_ENTRIES PROVIDED_:
-- -- --

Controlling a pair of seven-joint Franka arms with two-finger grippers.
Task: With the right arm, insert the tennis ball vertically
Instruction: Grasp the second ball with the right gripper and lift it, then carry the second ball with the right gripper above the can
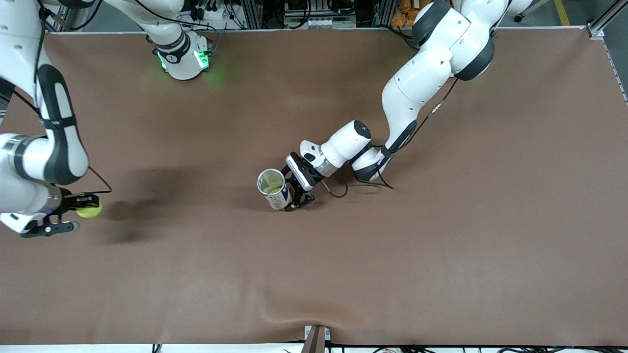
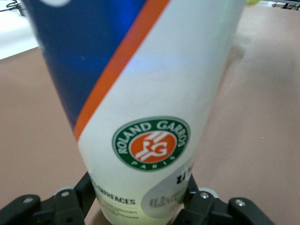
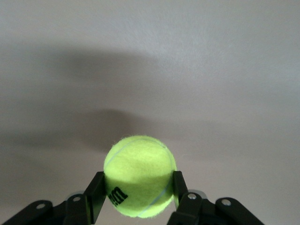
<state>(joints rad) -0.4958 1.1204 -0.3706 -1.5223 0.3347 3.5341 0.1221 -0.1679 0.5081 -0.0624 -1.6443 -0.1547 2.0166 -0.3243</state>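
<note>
Right gripper (image 1: 73,212) has its fingers clamped on the tennis ball (image 1: 90,211), down at the right arm's end of the table (image 1: 441,255). I'd lift it, carry it over the can's mouth, centre it, then drop straight down. Left gripper (image 1: 294,196) squeezes the can (image 1: 273,189) upright; looks like there's a ball inside already, hard to tell.

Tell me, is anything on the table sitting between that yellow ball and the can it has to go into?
Nothing visible does. The right gripper holds the tennis ball near the right arm's end; only bare table separates it from the open can, gripped by the left gripper.
</note>
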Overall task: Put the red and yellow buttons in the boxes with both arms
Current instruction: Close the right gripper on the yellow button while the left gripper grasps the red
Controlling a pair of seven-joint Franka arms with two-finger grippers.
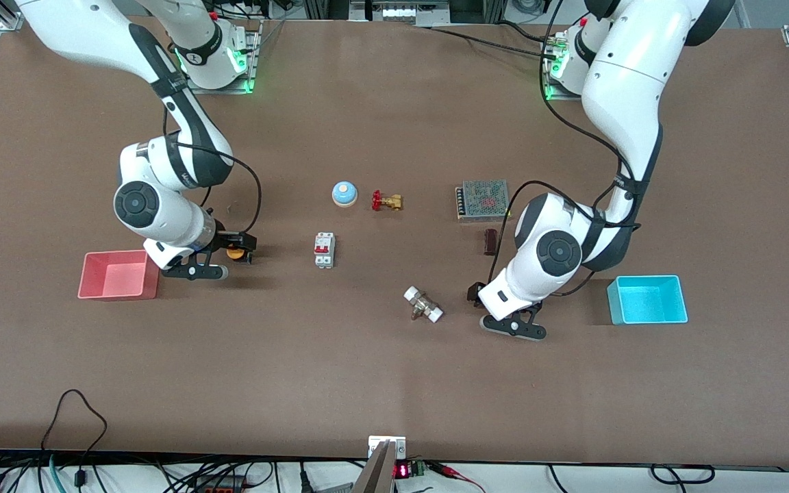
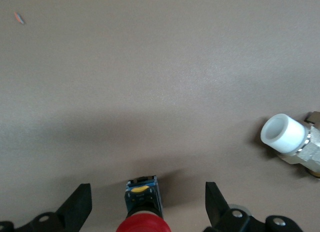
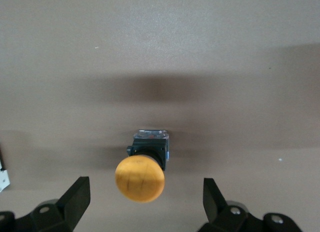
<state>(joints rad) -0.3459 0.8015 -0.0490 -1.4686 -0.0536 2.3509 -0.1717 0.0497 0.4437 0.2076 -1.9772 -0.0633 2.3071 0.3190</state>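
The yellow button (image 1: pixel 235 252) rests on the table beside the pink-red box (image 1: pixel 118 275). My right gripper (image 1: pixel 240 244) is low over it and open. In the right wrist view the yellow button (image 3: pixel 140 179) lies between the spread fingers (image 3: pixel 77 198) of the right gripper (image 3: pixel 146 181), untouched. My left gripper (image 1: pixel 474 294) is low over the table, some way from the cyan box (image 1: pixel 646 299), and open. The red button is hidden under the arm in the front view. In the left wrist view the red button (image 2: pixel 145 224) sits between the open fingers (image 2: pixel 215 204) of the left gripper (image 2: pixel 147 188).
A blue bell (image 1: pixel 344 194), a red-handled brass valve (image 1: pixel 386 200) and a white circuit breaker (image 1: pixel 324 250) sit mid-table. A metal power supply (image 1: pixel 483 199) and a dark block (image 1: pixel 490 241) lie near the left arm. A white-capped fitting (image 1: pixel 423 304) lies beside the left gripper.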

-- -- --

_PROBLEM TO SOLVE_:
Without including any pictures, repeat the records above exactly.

_RESPONSE FOR THIS EXERCISE_:
Controlling a pair of seven-joint Franka arms with two-finger grippers.
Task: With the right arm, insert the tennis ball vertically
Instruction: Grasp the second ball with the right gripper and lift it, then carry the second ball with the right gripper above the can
<state>(joints rad) -0.4958 1.1204 -0.3706 -1.5223 0.3347 3.5341 0.1221 -0.1679 0.5081 -0.0624 -1.6443 -0.1547 2.0166 -0.3243</state>
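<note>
Right gripper (image 1: 73,212) has its fingers clamped on the tennis ball (image 1: 90,211), down at the right arm's end of the table (image 1: 441,255). I'd lift it, carry it over the can's mouth, centre it, then drop straight down. Left gripper (image 1: 294,196) squeezes the can (image 1: 273,189) upright; looks like there's a ball inside already, hard to tell.

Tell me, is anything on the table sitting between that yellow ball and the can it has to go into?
Nothing visible does. The right gripper holds the tennis ball near the right arm's end; only bare table separates it from the open can, gripped by the left gripper.
</note>
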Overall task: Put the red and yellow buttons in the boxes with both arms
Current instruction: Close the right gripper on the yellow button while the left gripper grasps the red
Controlling a pair of seven-joint Franka arms with two-finger grippers.
<state>(joints rad) -0.3459 0.8015 -0.0490 -1.4686 -0.0536 2.3509 -0.1717 0.0497 0.4437 0.2076 -1.9772 -0.0633 2.3071 0.3190</state>
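The yellow button (image 1: pixel 235 252) rests on the table beside the pink-red box (image 1: pixel 118 275). My right gripper (image 1: pixel 240 244) is low over it and open. In the right wrist view the yellow button (image 3: pixel 140 179) lies between the spread fingers (image 3: pixel 77 198) of the right gripper (image 3: pixel 146 181), untouched. My left gripper (image 1: pixel 474 294) is low over the table, some way from the cyan box (image 1: pixel 646 299), and open. The red button is hidden under the arm in the front view. In the left wrist view the red button (image 2: pixel 145 224) sits between the open fingers (image 2: pixel 215 204) of the left gripper (image 2: pixel 147 188).
A blue bell (image 1: pixel 344 194), a red-handled brass valve (image 1: pixel 386 200) and a white circuit breaker (image 1: pixel 324 250) sit mid-table. A metal power supply (image 1: pixel 483 199) and a dark block (image 1: pixel 490 241) lie near the left arm. A white-capped fitting (image 1: pixel 423 304) lies beside the left gripper.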

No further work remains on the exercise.